▶ About this exercise: Each line in the material below, starting at the one with "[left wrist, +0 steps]" and ending at the one with "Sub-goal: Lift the", is to be reproduced exactly; no picture is to be copied.
>>>>
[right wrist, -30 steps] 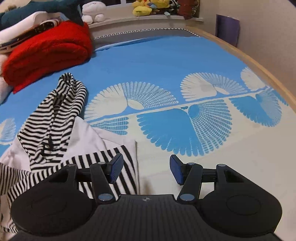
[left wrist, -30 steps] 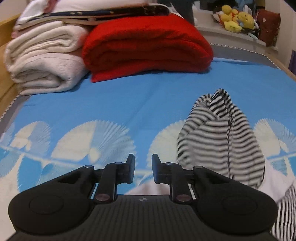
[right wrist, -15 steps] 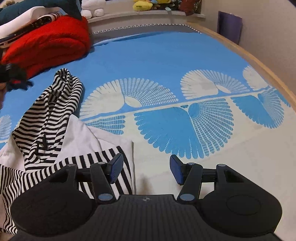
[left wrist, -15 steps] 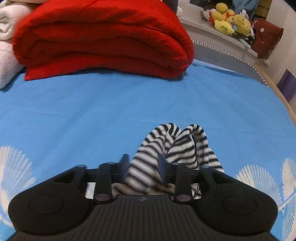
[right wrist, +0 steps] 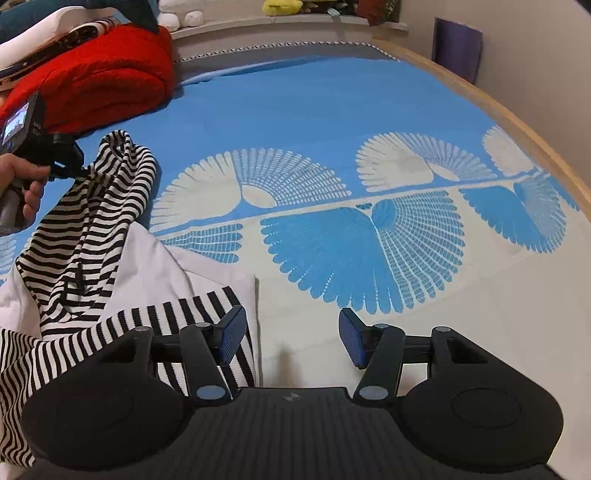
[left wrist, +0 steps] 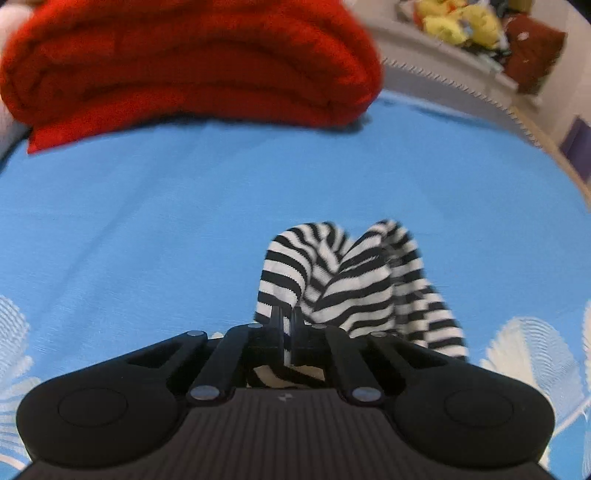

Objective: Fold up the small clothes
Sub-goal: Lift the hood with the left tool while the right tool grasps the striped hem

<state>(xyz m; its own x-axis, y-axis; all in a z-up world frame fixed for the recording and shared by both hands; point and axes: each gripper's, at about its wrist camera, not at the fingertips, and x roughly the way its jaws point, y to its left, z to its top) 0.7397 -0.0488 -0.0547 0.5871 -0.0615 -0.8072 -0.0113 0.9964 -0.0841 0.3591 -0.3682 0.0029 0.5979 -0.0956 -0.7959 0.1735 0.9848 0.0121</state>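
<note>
A small black-and-white striped garment (right wrist: 88,229) with a white body lies crumpled on the blue patterned bed sheet (right wrist: 332,122) at the left of the right wrist view. My left gripper (left wrist: 285,320) is shut on the far tip of its striped sleeve (left wrist: 332,280), which bunches up just ahead of the jaws. The left gripper also shows in the right wrist view (right wrist: 64,162), held by a hand. My right gripper (right wrist: 291,334) is open and empty, with its left finger over the garment's striped hem (right wrist: 207,314).
A folded red blanket (left wrist: 192,62) lies at the far end of the bed, also in the right wrist view (right wrist: 92,81), with white bedding stacked beside it. Plush toys (left wrist: 461,22) sit on a ledge behind. The wooden bed edge (right wrist: 517,122) runs along the right.
My left gripper moved forward to the striped sleeve tip and closed on it. The right gripper stayed open and nearly still.
</note>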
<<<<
▶ Reply:
[left wrist, +0 steps] 

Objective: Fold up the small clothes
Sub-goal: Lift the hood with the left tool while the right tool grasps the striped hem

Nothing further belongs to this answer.